_EXERCISE OBJECTIVE_: Copy out exactly the lines below that run from the one holding "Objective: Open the" to the one holding "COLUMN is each", keeping both of those lines and no others.

(Stored data)
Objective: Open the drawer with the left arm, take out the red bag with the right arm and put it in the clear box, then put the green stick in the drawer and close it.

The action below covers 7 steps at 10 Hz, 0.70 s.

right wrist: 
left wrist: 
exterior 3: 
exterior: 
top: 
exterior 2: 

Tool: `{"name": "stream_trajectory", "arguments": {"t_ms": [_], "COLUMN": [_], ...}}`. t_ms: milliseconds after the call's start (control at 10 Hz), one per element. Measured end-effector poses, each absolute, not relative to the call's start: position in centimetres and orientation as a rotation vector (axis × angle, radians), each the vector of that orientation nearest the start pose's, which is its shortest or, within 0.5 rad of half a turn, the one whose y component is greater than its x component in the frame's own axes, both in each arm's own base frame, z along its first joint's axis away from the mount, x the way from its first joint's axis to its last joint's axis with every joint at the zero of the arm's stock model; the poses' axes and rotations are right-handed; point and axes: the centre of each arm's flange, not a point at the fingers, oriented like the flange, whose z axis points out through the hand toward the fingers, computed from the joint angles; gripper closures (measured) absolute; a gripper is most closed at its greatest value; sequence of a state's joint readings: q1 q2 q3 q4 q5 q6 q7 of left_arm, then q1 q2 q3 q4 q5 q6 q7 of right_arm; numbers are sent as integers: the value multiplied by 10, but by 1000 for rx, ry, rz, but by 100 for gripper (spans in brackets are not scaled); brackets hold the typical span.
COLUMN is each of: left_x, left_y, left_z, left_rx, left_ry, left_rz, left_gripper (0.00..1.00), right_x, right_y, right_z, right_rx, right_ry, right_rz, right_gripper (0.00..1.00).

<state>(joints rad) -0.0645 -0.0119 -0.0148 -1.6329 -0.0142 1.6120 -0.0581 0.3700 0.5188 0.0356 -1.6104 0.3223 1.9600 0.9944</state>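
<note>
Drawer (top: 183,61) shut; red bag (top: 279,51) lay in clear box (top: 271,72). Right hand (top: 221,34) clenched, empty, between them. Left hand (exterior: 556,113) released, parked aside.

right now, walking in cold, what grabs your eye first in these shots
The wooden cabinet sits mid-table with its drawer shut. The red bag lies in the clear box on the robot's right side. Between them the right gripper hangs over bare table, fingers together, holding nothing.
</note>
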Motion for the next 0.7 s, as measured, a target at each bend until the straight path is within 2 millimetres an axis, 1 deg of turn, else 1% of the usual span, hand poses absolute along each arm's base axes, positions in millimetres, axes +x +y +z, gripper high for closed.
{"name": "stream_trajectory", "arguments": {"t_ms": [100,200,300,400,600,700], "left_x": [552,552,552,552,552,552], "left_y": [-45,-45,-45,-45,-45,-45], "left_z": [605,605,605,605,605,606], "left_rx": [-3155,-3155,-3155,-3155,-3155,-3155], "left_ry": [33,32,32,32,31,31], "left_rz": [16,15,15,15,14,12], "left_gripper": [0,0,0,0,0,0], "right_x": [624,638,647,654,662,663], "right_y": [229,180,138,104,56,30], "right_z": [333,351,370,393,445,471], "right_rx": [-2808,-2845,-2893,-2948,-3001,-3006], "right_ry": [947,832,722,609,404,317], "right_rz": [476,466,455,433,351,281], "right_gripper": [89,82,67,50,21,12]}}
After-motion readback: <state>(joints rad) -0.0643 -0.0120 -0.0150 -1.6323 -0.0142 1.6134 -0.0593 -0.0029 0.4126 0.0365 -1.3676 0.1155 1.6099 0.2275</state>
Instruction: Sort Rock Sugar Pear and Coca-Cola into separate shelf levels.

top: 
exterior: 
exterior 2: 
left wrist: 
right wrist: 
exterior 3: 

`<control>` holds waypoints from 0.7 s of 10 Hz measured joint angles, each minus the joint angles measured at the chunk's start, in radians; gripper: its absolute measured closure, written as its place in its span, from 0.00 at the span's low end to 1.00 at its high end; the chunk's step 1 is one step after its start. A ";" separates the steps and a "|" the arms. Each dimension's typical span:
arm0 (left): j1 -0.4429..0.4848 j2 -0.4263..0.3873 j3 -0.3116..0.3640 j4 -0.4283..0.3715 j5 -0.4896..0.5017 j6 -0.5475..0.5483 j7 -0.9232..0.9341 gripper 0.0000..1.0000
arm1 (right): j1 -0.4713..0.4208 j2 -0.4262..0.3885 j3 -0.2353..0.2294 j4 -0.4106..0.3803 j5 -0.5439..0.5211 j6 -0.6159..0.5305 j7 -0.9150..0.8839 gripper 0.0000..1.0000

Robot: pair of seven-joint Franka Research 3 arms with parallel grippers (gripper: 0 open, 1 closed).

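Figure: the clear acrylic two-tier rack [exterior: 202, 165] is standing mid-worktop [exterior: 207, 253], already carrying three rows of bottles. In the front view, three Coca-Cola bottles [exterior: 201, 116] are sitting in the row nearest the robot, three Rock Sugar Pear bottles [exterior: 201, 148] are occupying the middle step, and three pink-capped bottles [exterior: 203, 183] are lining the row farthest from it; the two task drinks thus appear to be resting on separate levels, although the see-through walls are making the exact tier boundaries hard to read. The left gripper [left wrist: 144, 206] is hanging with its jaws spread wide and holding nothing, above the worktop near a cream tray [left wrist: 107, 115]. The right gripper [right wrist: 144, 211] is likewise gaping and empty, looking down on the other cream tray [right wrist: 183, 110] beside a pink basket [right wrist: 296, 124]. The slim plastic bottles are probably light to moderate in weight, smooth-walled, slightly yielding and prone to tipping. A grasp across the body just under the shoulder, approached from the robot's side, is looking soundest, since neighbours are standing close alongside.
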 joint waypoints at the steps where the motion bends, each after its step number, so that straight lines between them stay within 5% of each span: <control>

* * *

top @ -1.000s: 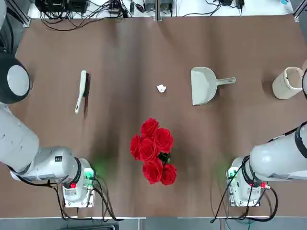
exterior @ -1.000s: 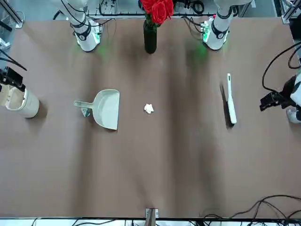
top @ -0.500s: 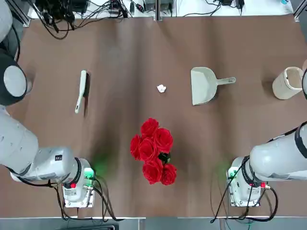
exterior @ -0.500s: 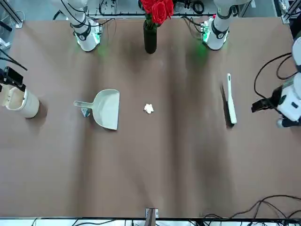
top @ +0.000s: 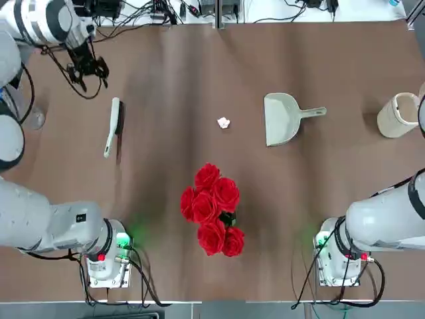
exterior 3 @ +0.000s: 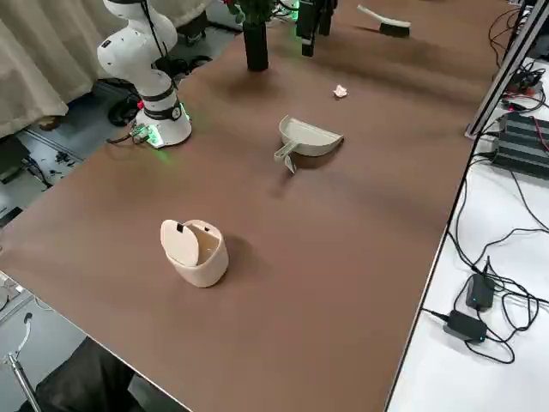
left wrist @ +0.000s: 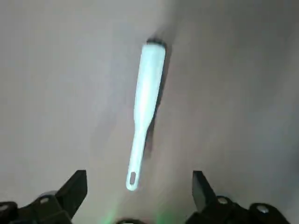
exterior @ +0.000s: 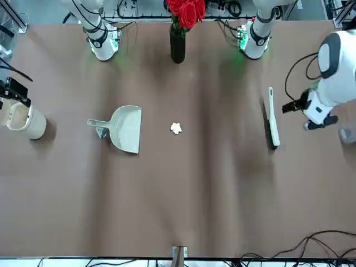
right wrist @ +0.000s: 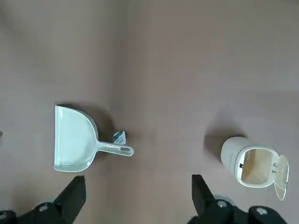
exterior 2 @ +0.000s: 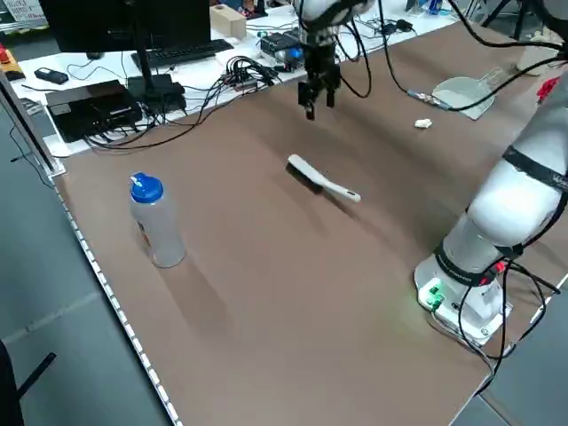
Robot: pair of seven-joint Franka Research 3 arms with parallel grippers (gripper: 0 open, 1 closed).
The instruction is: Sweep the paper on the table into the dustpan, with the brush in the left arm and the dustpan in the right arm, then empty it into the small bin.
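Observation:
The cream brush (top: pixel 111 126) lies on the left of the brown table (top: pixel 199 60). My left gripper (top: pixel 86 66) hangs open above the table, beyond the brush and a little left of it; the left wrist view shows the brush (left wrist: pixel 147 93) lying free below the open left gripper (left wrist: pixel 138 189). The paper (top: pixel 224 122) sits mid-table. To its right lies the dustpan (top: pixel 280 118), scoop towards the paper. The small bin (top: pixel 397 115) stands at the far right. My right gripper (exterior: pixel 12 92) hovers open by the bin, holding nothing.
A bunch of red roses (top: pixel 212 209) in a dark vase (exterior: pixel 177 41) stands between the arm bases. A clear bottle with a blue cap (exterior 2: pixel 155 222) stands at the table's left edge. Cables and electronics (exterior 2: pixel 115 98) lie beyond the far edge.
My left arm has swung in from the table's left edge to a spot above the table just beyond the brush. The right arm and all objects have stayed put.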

_YOUR SOLUTION_:
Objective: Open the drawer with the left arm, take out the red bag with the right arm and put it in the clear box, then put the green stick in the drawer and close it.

The action below covers 7 steps at 10 Hz, 0.70 s.

right wrist: 
left wrist: 
exterior 3: 
exterior: 
top: 
exterior 2: 

Tool: `{"name": "stream_trajectory", "arguments": {"t_ms": [_], "COLUMN": [_], ...}}`. t_ms: milliseconds after the call's start (control at 10 Hz), one per element. Measured end-effector poses, each absolute, not relative to the call's start: position in centimetres and orientation as a rotation vector (axis × angle, radians), each the vector of that orientation nearest the start pose's, which is its shortest or, within 0.5 rad of half a turn, the one whose y component is greater than its x component in the frame's own axes, both in each arm's own base frame, z along its first joint's axis away from the mount, x the way from its first joint's axis to its last joint's axis with every joint at the zero of the arm's stock model; the poses' axes and rotations are right-handed; point and axes: the centre of each arm's flange, not a point at the fingers, oriented like the flange, whose z axis points out through the hand toward the fingers, computed from the joint angles; gripper closures (measured) absolute; a gripper is most closed at its greatest value; sequence of a state's joint readings: q1 q2 q3 q4 q5 q6 q7 of left_arm, then q1 q2 q3 q4 q5 q6 q7 of right_arm; numbers are sent as integers: the value multiplied by 10, but by 1000 for rx, ry, rz, but by 100 for gripper (spans in brackets are not scaled); brackets hold the typical span.
COLUMN is each of: left_x, left_y, left_z, left_rx, left_ry, left_rz, left_gripper (0.00..1.00), right_x, right_y, right_z, right_rx, right_ry, right_rz, right_gripper (0.00..1.00).

Nothing further remains to be added to the answer.